Claimant also contends the photograph was not offensive or disruptive to the environment in which she worked because she and her coworkers customarily engaged in jokes of a sexual nature.
Claimant did not present any evidence, other than her own testimony, regarding prior incidents of such behavior. Indeed, Claimant refused to provide specific information, including the names of the individuals who engaged in such conduct. R.R. at 58a-59a. Significantly, Claimant offered no evidence that Employer was aware of this past conduct. See Remcon Plastics, Inc. v. Unemployment Comp. Bd. of Review, 651 A.2d 671 (Pa. Cmwlth. 1994) (an employer must enforce a work rule uniformly in order to establish a standard of conduct that could reasonably be expected of an employee). Claimant testified she did not inform Director or HR Consultant about the allegedly offensive emails sent by her coworkers until Employer suspended her. R.R. at 59a.

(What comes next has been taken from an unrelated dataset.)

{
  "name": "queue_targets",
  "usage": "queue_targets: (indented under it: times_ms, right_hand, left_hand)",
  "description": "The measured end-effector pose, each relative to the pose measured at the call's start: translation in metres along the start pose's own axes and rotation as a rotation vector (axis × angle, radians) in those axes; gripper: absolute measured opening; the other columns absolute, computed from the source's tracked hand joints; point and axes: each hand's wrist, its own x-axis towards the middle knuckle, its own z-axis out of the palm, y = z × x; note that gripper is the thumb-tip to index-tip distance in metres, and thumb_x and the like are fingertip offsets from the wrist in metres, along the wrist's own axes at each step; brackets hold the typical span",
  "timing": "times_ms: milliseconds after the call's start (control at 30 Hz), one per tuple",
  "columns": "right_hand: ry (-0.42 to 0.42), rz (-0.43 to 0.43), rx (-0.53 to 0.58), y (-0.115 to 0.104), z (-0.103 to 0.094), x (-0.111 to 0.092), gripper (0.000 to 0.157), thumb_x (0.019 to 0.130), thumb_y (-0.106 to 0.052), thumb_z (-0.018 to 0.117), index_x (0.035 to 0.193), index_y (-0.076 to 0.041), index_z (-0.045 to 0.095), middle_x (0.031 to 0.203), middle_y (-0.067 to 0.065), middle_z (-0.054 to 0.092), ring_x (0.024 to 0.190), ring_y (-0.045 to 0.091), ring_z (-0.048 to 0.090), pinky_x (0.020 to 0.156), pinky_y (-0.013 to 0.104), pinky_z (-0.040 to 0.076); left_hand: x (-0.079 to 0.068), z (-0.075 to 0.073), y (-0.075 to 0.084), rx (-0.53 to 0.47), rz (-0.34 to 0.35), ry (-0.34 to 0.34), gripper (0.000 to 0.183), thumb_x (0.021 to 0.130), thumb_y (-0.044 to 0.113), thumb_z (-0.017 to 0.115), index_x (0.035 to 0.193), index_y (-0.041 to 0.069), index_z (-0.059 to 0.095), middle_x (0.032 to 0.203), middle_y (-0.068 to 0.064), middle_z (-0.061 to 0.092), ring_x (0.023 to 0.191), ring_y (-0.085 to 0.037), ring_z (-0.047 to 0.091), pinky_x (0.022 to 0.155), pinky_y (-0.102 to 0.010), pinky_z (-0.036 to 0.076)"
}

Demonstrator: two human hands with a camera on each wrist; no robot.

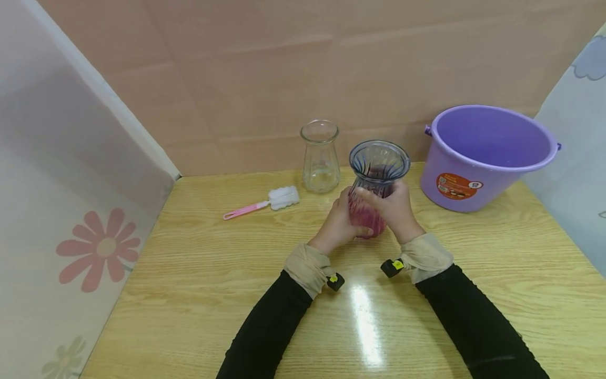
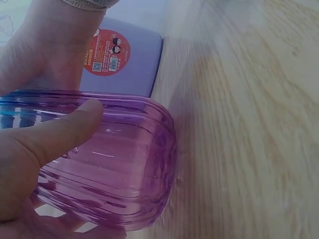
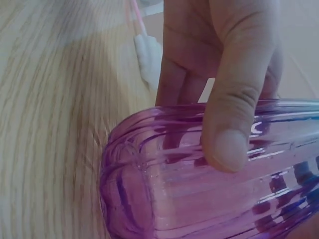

While we understand Claimant may have previously engaged in inappropriate conduct with her coworkers, it does not justify her actions. See Dodson v. Unemployment Comp. Bd. of Review, 437 A.2d 1080 (Pa. Cmwlth. 1981) (providing vulgar language used by claimant was not made any less vulgar or offensive by the fact that such language was regularly used in the workplace). Claimant's conduct of showing coworkers a photograph of male genitalia crossed the line. Claimant's explanation that she did not think anyone would be offended by the photograph does not constitute good cause.
For these reasons, we affirm the Board.
/s/_________
ROBERT SIMPSON, Judge ORDER
AND NOW, this 13th day of February, 2013, the order of the Unemployment Compensation Board of Review is AFFIRMED.